Sabrina Pisu – Il mio silenzio è una stella. Vita di Francesca Morvillo. Giudice innamorata di giustizia – Einaudi
Dal 23 maggio del 1992, strage di Capaci, Francesca Morvillo è stata ingabbiata e resa invisibile nella definizione di moglie di Giovanni Falcone. Invece è stata una magistrata di estremo valore, per oltre sedici anni sostituto procuratore al tribunale minorile di Palermo dove, con un approccio all’avanguardia, ha cercato di recuperare i bambini finiti in carcere. Successivamente, al tribunale di appello ha seguito processi cruciali contro la mafia, tra cui quello a carico di Vito Ciancimino. Servendosi di testimonianze esclusive, come quella del fratello Alfredo, e di documenti inediti, Sabrina Pisu delinea un ritratto profondo di Francesca Morvillo: una donna libera e riservata, innamorata di un’ideale di giustizia, che alle parole ha preferito un impegno silenzioso e il dovere quotidiano. Una storia che, lontano dalle retoriche celebrazioni, continua a brillare e a segnare la strada come una stella.
Giovanni Falcone, Paolo Borsellino – Ostinati e contrari – Melampo
Quella di Falcone e Borsellino è senz’altro una moderna leggenda popolare. Le due stragi, la terra che si solleva a Capaci come per un terremoto, il fuoco che in Via D’Amelio si leva fino al cielo. Sullo sfondo l’Italia corrotta, da Milano a Palermo, e una lunga catena di martiri che si materializza in quei due scenari d’inferno. Ma quando torniamo a quei fatti di trent’anni fa occorre innanzi tutto chiedersi se siano scomparse o almeno diminuite le ragioni di quel senso di tradimento che portò i due giudici a denunciare la latitanza dello Stato nella lotta contro la mafia. E il modo migliore per farlo è rileggere le loro parole, gli interventi che ci hanno lasciato, pronunciati quando ancora erano enunciazioni isolate, tra la reazione degli ambienti vicini a Cosa Nostra, la diffidenza del CSM e l’indifferenza di molti. Impressiona purtroppo la loro attualità: i ritardi, le colpe e i silenzi di una Sicilia e soprattutto di una Nazione che, forse, non sono cambiati abbastanza, il rapporto tra mafia ed economia, le responsabilità della politica, i temporeggiamenti della Magistratura, i tratti etici, culturali e organizzativi necessari per affrontare seriamente la criminalità organizzata. Ostinati e contrari è il manifesto di due uomini ostinatamente contrari alla banalità del male. Una lettura indispensabile per ogni cittadino di questo Paese.

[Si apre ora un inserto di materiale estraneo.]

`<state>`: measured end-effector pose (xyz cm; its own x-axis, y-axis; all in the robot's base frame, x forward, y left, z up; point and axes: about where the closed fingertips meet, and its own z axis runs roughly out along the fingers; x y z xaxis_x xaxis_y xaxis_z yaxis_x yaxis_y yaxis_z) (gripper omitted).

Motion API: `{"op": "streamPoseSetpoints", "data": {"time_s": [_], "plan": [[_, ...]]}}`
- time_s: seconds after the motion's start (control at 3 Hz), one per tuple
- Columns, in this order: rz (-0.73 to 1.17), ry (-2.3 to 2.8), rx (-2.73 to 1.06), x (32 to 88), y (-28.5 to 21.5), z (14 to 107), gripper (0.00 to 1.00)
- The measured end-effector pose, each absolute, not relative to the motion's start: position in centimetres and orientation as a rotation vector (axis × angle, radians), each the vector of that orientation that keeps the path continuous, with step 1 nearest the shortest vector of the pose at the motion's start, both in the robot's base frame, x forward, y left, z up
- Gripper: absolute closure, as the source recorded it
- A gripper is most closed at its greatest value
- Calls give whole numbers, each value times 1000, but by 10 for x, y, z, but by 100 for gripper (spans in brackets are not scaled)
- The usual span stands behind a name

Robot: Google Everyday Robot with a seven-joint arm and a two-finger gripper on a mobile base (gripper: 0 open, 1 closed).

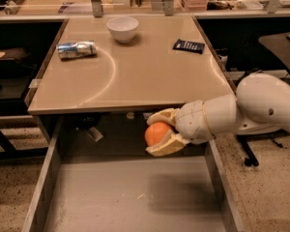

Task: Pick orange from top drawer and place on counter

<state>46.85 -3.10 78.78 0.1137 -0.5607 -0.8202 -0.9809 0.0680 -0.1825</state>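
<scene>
The orange point(156, 132) is held between the two cream fingers of my gripper point(159, 132), which is shut on it. The gripper comes in from the right on a white arm and holds the orange in the air above the open top drawer point(130, 197), just below the front edge of the counter point(135, 71). The drawer's grey floor shows nothing else lying on it.
On the counter stand a white bowl point(123, 28) at the back, a crushed silver can point(76, 50) at the left and a dark flat packet point(188, 46) at the right. Black chair bases and desks flank the counter.
</scene>
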Motion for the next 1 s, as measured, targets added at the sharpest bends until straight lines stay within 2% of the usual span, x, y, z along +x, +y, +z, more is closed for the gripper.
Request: {"op": "streamPoseSetpoints", "data": {"time_s": [0.33,0.67,1.0], "plan": [[610,1511,-1618,485,-44,841,100],[610,1511,-1618,485,-44,841,100],[513,1454,-1577,510,-46,866,100]]}}
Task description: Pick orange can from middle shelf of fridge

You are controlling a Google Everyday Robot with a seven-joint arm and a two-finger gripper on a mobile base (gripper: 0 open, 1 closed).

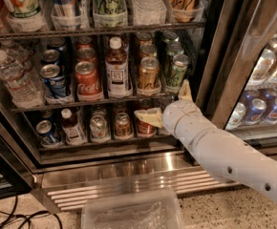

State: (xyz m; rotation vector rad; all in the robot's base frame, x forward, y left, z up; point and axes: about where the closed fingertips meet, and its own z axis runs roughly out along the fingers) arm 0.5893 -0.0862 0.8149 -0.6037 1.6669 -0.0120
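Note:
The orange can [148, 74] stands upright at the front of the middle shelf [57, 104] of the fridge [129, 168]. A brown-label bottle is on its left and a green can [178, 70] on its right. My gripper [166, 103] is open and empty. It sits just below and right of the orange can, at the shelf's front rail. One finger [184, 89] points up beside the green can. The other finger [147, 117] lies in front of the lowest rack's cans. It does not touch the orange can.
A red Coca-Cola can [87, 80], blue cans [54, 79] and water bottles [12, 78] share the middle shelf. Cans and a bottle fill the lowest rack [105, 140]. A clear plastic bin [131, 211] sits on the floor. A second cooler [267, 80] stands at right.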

Giovanni Falcone con Marcelle Padovani – Cose di cosa nostra – BUR
La penna è quella della giornalista francese Marcelle Padovani ma la voce narrante è quella di Giovanni Falcone. Le venti interviste diventano materiale per dettagliare narrazioni in prima persona che si articolano in sei capitoli disposti come altrettanti cerchi concentrici attorno al cuore del problema-mafia: lo Stato. Un’analisi che parte dalla violenza, dai messaggi e messaggeri, per arrivare agli innumerevoli intrecci tra vita siciliana e mafia, all’organizzazione in quanto tale, al profitto – sua vera ragione d’essere – e, infine, alla sua essenza: il potere. Una testimonianza resa da Falcone dopo aver lasciato Palermo nel 1991.